### What the task asks:
Every line below between the one holding "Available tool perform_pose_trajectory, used" and the one holding "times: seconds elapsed", inclusive, should be copied exactly, and no other line.
Segment Start: Given data
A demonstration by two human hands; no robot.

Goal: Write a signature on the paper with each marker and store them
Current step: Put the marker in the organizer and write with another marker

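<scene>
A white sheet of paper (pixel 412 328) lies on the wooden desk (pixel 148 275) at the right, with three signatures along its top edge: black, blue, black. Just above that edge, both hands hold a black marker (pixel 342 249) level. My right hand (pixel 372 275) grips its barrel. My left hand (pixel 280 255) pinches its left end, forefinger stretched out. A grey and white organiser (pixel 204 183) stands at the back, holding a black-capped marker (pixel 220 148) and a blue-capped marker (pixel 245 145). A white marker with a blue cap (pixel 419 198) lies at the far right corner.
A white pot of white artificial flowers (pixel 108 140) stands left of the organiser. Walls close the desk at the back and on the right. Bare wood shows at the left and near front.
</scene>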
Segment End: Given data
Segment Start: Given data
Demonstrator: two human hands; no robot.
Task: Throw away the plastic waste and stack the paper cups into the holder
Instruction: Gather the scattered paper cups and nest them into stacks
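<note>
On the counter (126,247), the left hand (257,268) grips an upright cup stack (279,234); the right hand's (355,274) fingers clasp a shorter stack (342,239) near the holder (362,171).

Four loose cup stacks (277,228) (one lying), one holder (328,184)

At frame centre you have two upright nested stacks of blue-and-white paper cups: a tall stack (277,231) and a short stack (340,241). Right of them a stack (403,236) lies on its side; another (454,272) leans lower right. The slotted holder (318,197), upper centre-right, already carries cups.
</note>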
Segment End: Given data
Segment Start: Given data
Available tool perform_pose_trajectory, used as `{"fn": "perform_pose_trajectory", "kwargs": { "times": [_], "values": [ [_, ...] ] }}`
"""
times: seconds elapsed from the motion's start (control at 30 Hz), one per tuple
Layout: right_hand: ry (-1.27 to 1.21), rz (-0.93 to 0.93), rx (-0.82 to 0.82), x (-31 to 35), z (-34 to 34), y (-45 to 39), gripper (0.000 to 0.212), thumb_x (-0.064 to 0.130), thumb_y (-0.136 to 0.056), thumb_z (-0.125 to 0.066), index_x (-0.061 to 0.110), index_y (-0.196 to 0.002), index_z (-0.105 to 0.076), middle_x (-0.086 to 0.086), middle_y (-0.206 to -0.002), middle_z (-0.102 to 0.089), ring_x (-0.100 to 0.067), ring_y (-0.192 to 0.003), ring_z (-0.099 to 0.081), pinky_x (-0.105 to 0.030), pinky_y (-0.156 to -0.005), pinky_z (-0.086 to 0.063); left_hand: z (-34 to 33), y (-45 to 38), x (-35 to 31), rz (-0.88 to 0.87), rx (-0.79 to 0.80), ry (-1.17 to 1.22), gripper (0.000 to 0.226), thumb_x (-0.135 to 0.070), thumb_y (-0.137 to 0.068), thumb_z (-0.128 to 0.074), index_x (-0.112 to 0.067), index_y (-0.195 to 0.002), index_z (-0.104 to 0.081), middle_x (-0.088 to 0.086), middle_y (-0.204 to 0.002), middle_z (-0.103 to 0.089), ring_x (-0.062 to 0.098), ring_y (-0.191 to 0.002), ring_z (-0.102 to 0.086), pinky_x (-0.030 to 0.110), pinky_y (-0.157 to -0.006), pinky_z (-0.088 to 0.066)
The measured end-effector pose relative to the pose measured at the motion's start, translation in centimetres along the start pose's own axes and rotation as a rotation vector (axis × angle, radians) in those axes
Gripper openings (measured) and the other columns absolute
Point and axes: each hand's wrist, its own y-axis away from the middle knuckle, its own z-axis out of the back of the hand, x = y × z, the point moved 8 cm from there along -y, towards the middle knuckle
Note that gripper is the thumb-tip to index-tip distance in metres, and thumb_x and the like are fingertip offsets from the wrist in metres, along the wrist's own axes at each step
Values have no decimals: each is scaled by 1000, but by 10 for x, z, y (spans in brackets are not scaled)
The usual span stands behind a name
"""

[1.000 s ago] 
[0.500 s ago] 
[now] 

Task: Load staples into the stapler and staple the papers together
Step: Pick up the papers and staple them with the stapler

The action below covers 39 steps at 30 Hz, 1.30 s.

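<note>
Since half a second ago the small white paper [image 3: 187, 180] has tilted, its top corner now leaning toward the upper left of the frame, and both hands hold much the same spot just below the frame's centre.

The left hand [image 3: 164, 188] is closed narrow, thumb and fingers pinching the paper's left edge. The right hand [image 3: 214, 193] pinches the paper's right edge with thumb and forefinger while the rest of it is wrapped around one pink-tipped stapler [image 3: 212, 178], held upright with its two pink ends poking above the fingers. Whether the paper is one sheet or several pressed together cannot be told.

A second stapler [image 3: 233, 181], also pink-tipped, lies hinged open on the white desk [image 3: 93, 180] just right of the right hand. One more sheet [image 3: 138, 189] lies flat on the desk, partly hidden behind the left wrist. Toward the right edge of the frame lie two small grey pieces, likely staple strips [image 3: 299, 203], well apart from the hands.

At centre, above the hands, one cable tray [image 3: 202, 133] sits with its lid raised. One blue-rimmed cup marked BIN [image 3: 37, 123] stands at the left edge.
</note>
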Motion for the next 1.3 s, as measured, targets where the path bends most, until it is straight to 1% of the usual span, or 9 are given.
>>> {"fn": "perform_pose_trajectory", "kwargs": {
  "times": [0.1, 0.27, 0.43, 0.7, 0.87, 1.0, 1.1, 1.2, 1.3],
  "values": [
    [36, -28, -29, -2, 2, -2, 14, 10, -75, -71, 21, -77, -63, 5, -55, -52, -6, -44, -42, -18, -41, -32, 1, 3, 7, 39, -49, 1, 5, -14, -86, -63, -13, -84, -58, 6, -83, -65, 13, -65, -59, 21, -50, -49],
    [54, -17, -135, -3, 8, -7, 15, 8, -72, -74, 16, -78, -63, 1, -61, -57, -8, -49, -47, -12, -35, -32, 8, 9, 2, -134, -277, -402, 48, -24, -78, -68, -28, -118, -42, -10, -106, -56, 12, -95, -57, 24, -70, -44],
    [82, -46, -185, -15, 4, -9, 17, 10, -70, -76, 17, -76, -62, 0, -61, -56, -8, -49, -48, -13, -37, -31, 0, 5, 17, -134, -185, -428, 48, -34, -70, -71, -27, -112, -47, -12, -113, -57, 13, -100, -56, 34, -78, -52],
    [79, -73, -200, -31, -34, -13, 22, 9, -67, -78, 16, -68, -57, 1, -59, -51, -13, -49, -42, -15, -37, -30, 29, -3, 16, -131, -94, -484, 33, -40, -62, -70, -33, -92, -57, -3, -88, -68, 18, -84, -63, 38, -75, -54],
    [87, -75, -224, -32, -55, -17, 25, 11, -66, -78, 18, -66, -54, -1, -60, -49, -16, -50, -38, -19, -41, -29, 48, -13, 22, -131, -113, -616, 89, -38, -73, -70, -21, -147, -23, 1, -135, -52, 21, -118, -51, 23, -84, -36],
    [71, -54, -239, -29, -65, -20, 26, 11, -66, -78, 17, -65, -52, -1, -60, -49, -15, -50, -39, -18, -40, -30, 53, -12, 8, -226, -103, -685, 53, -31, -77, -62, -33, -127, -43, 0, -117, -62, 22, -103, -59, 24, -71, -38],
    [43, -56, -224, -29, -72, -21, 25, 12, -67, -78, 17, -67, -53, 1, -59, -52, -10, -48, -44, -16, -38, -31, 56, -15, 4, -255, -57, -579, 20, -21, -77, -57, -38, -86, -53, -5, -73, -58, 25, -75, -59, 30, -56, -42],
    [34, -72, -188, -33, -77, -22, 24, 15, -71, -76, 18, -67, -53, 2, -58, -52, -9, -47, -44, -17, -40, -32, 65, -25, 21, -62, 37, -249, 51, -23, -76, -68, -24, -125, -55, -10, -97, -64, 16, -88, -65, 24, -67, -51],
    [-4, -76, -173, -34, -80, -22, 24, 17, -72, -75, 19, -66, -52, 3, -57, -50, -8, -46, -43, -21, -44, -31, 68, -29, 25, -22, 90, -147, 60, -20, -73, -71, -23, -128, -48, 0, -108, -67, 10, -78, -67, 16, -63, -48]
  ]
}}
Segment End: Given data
### Response to this exercise:
Available tool perform_pose_trajectory, used as `{"fn": "perform_pose_trajectory", "kwargs": { "times": [_], "values": [ [_, ...] ] }}`
"""
times: seconds elapsed from the motion's start (control at 30 Hz), one per tuple

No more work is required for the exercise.